While I’m quite happy with the way the three major characters have found their place in the world (or probably moved on to the next one, in the case of Nyx), there is one character who doesn’t quite fit: Safiyah. She initially shows up as a nameless character who’s been in deep-freeze (or the Umayman equivalent of deep-freeze), and who’s been brought back to deal with the issue of the aliens from New Kinaan, who were first introduced in God’s War. She meets up with Nyx and her team later on in the plot, and since their goals overlap, she comes along for the ride. While I do find her intriguing – not least because she opens up so many other questions about Umayma and how it works – I was rather concerned about the fact that she became almost a deus ex machina for the story. The thing is, though, Hurley’s proven she’s too skilled a writer to create a character whose sole purpose is to be deus ex machina, which means that there is definitely something I’m missing about the way she’s characterized. I understand that she’s mysterious and powerful, and her motives are almost the same as Nyx’s, but not quite. I also know that she bears an enormous grudge against certain people, a grudge which drives her to pretty much shatter the bel dames at the end of the novel. But somehow, all the layers of mystery wrapped around her – not to mention the fact that there is no truly deep insight into her character – makes her feel more like a means to an end. Hopefully Hurley will write more books set in Umayma, and have Safiyah appear in them, or even make her the main character, because she’s a character with too much potential to be wasted.
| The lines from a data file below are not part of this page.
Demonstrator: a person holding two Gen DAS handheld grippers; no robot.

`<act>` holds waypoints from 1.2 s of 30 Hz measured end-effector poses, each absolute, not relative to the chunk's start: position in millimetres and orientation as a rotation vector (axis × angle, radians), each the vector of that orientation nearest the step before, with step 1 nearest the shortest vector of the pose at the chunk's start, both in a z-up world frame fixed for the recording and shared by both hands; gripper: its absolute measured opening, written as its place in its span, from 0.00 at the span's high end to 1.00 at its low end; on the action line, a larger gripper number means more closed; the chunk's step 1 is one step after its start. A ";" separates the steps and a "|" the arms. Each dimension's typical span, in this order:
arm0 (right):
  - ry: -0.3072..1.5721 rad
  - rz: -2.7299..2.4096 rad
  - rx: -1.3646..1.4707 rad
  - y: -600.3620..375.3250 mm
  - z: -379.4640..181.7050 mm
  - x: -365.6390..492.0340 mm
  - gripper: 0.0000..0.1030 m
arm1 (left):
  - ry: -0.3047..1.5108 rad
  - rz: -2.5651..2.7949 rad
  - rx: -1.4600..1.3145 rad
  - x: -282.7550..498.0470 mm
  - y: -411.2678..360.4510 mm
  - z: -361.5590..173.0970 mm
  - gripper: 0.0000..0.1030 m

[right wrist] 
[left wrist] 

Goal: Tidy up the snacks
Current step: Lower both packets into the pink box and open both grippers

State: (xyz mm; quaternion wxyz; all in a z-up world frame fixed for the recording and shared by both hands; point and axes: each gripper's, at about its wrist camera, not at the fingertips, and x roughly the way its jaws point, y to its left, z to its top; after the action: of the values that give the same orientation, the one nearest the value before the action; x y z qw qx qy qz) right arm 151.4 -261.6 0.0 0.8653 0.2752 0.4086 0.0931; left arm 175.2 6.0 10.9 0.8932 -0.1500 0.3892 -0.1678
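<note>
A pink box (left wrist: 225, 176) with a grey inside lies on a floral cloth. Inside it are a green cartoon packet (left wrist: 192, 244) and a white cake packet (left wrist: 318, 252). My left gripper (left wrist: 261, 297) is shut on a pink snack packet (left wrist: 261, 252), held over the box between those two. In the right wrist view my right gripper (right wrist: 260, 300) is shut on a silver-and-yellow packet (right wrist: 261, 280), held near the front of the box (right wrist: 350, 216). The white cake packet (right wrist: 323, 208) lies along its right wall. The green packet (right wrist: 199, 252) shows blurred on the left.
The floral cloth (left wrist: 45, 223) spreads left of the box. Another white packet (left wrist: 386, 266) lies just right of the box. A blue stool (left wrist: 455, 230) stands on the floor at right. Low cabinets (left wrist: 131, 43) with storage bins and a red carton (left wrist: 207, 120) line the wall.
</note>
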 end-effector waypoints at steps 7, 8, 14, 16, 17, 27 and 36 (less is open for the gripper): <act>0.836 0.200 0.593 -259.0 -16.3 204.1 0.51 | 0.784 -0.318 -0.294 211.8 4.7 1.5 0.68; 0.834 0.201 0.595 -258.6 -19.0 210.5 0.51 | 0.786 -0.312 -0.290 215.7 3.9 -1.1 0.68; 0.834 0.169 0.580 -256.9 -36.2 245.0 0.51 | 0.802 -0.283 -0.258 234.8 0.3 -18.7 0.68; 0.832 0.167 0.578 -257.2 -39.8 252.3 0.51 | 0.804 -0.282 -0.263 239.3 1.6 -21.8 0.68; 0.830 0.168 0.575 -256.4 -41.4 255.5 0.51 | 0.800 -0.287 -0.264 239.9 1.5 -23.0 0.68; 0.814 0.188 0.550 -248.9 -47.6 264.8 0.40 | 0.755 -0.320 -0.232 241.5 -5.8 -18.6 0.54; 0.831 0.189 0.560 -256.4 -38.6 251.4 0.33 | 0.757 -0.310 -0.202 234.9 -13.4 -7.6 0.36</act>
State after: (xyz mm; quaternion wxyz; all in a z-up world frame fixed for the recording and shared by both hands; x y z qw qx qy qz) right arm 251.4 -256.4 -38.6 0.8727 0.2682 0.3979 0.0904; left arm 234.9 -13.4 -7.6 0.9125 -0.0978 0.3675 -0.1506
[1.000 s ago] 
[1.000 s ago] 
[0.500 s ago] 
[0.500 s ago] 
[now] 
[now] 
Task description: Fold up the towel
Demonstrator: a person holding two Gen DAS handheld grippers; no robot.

Overall, Rapture is everything that the reader could ever hope for as a conclusion to the Bel Dame Apocrypha: explosive (literally and figuratively) and emotionally-harrowing, ending the entire story on an appropriately bittersweet note. No one gets the traditional happy ending, but then again, anyone who expects a traditional happy ending to the Bel Dame Apocrypha must be out of their mind. If there is one thing that the entire trilogy has proven, it is that there is no such thing as a happy ending: one only moves on. Good stories never truly end – and if certain characters are any indication, there are more stories just waiting to be told.